Depois de se arrumar,
apressou-se para a sala principal da casa.
De fato,
a família toda estava sentada tranquilamente.
Incluindo Lu Yanzhe, que estava firmemente sentado na cadeira de rodas.
Ao vê-la,
o olhar do homem parecia um pouco tímido e hesitante, mas ao mesmo tempo parecia não estar.
Lu Yanzhe passou anos no exército,
a vigilância está entranhada em seus ossos.
Na noite passada, um estranho apareceu ao seu lado enquanto dormia, o que já o deixou inquieto.
Quem diria que a mulher também não dormia bem.
No meio da noite,
quase no instante em que ela o pegou no colo, Lu Yanzhe acordou.
Um leve cheiro de sabonete misturado ao aroma único da mulher, seu corpo macio e flexível.
Sem se atrever a se mover, completamente imóvel.
Ficou rígido até o amanhecer.
Quando Lu Yanzhe acordou, os pais ainda não tinham levantado.
Ele já havia se movido para a cadeira de rodas sozinho e ido para o pátio ver o sol.

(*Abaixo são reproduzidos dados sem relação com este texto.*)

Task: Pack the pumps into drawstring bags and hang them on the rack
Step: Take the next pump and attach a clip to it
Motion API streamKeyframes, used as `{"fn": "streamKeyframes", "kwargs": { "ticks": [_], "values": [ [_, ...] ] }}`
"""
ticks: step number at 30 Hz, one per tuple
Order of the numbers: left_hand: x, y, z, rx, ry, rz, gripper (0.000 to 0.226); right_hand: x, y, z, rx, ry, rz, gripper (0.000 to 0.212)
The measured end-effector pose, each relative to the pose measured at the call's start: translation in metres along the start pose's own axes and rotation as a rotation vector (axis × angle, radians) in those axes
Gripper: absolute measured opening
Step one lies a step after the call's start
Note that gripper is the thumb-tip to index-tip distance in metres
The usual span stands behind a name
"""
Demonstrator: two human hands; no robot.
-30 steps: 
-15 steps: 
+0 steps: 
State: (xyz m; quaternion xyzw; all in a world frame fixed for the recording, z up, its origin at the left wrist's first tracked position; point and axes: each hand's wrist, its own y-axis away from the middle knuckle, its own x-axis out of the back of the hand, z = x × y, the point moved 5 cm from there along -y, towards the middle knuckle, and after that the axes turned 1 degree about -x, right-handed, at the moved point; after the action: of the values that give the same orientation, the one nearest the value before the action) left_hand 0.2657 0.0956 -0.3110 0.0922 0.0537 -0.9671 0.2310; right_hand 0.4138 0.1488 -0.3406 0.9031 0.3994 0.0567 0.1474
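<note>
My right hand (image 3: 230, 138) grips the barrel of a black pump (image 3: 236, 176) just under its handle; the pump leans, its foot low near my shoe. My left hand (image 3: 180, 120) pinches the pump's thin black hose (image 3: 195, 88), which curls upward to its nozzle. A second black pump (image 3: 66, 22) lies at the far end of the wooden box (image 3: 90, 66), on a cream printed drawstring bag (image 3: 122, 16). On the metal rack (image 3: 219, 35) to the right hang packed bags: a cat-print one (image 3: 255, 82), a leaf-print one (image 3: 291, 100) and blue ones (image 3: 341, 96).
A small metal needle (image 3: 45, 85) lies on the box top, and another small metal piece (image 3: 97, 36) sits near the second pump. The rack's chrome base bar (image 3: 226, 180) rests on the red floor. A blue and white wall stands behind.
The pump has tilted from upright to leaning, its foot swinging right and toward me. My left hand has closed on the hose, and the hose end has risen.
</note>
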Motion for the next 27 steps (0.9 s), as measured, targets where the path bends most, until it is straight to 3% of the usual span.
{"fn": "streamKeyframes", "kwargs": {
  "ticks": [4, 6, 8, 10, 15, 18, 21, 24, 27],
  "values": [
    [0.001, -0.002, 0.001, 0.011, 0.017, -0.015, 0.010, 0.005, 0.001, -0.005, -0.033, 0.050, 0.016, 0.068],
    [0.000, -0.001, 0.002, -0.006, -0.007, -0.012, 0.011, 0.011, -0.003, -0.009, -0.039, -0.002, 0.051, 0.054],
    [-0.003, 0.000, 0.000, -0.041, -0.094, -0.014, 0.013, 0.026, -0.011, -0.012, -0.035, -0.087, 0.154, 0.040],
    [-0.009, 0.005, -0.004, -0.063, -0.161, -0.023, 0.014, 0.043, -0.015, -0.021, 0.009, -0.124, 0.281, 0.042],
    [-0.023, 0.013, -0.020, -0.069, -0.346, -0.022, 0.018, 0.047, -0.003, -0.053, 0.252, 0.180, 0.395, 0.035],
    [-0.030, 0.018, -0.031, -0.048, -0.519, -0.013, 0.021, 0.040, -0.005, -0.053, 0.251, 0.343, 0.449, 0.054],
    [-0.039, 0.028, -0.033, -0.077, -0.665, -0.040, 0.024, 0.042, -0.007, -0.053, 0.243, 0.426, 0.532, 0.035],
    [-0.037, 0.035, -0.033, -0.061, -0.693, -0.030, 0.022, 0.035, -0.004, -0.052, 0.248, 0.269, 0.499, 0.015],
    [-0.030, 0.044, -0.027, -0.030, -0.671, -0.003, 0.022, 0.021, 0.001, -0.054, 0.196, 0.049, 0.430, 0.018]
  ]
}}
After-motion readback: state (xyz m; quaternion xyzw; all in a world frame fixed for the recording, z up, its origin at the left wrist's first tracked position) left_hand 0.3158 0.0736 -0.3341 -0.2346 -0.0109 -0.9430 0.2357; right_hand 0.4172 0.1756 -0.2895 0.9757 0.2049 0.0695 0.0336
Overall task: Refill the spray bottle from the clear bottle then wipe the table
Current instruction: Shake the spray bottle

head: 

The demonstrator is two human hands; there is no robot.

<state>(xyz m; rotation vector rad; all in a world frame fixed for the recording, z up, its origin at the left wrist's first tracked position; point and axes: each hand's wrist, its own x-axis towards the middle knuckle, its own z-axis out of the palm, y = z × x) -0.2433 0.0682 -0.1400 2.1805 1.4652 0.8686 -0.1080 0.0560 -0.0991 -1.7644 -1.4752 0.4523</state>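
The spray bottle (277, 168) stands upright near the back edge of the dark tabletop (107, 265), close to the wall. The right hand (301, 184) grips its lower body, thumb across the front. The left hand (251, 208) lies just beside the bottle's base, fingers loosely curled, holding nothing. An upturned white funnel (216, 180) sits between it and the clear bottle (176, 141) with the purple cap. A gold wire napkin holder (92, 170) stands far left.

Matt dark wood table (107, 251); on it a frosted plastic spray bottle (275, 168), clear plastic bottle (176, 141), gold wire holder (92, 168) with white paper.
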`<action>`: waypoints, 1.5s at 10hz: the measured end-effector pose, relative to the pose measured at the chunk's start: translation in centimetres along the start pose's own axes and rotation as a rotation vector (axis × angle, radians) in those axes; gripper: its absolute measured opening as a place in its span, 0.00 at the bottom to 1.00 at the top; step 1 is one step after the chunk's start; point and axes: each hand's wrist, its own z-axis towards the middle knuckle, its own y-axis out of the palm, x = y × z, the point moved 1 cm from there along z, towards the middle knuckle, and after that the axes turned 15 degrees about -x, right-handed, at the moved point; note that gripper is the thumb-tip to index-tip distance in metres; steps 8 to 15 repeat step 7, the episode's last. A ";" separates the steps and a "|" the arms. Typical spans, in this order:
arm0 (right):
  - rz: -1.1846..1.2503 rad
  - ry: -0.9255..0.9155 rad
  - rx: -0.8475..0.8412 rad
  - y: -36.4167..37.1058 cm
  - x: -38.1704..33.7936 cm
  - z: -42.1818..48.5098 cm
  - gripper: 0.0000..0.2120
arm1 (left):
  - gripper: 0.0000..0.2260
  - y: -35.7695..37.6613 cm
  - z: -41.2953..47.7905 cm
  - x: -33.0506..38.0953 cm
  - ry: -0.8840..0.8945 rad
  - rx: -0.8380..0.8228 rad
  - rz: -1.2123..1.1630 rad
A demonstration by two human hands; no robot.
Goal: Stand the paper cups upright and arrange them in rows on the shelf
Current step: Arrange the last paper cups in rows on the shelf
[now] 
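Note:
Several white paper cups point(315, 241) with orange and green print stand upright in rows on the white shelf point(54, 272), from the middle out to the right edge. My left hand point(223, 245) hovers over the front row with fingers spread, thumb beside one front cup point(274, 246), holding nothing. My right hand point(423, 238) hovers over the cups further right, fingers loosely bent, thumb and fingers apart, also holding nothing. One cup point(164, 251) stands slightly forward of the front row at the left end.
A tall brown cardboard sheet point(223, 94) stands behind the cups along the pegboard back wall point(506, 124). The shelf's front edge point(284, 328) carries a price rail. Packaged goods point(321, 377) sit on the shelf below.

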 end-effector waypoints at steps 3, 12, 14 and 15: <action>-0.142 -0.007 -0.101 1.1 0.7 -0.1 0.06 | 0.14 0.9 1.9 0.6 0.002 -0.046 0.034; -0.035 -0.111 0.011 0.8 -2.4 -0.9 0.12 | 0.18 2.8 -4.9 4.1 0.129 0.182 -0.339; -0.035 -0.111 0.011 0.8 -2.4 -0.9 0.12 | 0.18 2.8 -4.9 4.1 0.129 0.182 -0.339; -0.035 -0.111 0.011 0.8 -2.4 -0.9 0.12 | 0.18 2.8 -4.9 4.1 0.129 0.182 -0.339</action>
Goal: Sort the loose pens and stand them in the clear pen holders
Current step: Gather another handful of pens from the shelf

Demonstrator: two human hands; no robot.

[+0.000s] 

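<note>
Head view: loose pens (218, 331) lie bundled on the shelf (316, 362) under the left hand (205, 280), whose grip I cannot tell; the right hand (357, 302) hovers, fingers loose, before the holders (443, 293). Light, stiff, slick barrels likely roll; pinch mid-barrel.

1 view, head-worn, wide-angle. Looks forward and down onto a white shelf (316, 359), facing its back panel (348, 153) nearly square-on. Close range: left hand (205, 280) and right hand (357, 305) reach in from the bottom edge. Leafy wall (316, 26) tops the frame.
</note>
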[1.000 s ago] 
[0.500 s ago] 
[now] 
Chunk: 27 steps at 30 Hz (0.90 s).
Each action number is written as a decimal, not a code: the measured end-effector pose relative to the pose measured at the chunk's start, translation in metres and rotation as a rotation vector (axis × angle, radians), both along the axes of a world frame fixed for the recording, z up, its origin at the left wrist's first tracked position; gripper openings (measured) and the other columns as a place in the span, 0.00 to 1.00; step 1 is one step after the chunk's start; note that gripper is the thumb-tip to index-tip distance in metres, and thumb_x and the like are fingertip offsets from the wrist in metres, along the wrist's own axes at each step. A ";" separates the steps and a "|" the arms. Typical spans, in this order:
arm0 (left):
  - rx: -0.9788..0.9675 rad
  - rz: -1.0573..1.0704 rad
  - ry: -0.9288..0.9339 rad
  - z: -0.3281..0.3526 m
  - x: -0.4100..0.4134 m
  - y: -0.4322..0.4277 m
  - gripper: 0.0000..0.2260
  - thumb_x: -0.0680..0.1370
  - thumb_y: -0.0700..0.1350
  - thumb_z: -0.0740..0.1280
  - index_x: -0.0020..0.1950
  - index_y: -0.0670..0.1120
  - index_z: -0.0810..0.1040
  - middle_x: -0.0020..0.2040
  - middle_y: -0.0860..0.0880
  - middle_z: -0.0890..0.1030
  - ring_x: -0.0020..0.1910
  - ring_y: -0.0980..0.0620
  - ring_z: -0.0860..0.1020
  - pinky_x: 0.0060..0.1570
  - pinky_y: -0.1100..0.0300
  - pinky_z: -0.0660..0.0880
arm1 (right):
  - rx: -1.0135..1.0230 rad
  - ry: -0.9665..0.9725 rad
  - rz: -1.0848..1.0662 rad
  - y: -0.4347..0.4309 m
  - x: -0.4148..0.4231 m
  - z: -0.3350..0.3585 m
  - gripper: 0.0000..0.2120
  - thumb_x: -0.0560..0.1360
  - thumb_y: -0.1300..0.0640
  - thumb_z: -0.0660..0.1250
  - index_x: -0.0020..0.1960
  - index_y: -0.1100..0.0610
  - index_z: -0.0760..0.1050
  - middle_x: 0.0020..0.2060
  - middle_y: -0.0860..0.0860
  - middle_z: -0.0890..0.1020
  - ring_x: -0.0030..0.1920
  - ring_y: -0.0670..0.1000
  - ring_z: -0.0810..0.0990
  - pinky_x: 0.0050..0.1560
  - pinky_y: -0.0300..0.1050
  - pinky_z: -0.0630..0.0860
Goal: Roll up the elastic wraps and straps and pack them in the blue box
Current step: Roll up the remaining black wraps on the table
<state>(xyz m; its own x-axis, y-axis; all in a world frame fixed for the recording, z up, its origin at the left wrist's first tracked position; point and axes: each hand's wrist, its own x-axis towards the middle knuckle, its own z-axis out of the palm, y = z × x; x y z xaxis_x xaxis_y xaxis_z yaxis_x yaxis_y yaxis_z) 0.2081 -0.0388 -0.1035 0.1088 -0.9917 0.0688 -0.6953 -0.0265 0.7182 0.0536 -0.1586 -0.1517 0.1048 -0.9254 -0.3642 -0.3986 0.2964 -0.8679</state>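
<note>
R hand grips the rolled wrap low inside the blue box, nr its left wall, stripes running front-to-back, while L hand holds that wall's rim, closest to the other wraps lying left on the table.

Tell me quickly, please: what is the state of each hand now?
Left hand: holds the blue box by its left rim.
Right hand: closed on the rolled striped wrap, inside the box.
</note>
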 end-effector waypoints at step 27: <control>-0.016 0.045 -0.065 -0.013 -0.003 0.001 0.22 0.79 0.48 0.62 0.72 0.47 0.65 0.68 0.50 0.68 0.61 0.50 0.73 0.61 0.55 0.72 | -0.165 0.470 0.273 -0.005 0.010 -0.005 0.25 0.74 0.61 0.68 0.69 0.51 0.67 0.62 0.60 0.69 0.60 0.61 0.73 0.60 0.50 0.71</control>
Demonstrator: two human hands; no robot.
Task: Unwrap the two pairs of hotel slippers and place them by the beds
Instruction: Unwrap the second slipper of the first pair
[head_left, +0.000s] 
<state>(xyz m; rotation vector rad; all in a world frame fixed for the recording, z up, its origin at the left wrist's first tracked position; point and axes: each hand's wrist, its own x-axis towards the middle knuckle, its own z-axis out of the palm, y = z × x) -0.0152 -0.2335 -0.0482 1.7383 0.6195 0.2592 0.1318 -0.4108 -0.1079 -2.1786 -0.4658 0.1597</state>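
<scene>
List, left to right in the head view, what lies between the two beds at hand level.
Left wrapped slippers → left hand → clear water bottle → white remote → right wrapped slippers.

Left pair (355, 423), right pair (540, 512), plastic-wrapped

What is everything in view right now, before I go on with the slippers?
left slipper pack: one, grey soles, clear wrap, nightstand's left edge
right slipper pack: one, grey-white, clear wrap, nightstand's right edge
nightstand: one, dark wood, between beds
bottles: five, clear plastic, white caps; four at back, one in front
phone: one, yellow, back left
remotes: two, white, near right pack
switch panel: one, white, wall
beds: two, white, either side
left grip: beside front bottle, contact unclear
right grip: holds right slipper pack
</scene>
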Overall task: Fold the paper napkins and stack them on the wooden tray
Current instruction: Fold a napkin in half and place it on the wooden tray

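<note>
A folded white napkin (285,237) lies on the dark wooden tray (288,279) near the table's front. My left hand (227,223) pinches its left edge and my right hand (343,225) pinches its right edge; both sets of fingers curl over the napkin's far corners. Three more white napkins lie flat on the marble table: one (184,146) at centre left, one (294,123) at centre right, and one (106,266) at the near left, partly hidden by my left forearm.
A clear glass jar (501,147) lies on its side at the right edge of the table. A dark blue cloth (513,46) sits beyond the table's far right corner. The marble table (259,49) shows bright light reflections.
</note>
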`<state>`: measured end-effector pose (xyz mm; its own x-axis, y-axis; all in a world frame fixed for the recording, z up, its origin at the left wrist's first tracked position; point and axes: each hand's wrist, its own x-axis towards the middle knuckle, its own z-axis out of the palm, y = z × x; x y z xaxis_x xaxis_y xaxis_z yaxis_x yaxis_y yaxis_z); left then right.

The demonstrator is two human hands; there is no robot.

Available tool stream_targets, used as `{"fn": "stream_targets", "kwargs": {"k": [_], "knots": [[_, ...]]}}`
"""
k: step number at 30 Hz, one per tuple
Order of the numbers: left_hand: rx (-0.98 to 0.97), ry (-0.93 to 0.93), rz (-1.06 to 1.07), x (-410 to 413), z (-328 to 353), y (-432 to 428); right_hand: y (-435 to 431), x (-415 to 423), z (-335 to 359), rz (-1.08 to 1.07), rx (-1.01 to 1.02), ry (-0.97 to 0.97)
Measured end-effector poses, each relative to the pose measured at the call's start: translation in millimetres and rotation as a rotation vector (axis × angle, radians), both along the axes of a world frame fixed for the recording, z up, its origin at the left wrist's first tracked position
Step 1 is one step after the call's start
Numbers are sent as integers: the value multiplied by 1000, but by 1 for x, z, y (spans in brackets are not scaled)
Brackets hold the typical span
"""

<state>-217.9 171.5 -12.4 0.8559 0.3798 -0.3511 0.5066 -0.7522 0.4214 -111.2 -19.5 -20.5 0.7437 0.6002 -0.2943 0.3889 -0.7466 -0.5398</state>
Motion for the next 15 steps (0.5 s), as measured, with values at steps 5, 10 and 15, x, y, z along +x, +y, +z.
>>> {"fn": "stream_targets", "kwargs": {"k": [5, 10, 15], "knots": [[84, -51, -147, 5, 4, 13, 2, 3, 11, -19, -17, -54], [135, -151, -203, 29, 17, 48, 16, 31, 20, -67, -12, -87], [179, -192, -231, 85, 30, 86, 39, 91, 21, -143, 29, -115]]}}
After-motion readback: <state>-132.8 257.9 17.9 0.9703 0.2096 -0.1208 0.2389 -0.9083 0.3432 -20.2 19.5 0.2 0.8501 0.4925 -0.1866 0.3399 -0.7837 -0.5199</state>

Sentindo-se culpado por seus pensamentos imundos,
mas de vez em quando lembrava daquele perfume que ainda pairava no ar.
Indeciso,
passou a manhã inteira meio estranho.
Agora,
ao ver Ruan Zhu,
seu olhar era de culpa, timidez e vergonha, evitando contato visual.
Mas não resistia a dar olhadinhas furtivas de vez em quando.
Ruan Zhu estava sentada ao lado, vendo tudo com clareza.
Mas não percebeu nada estranho.
Pegou um pouco de carne com os pauzinhos e colocou no prato do homem, falando baixinho: “Está com dor na perna?”
Lu Yanzhe: “?”
Ruan Zhu: “Por que seus olhos estão assim?”
Lu Yanzhe: “......”
“Está tudo bem.”
Ruan Zhu: “Oh.”
Ruan Zhu: “Se estiver doendo muito, não segure, hein.”
Lu Yanzhe: “……”
Lu Yanzhe: “Hum.”
Não é de se estranhar que Ruan Zhu não tenha percebido nada errado.
Afinal,
na vida passada, eles dormiram juntos por tantos anos.
Algumas coisas,
para ela eram normais.
Mas para o Lu Yanzhe desta vida,
eles tinham se conhecido há apenas algumas horas.
Como não se sentir estranho?
Mas, justamente,
Lu Yanzhe não conseguia falar sobre isso!
Isso estava quase matando Lu Yanzhe por dentro.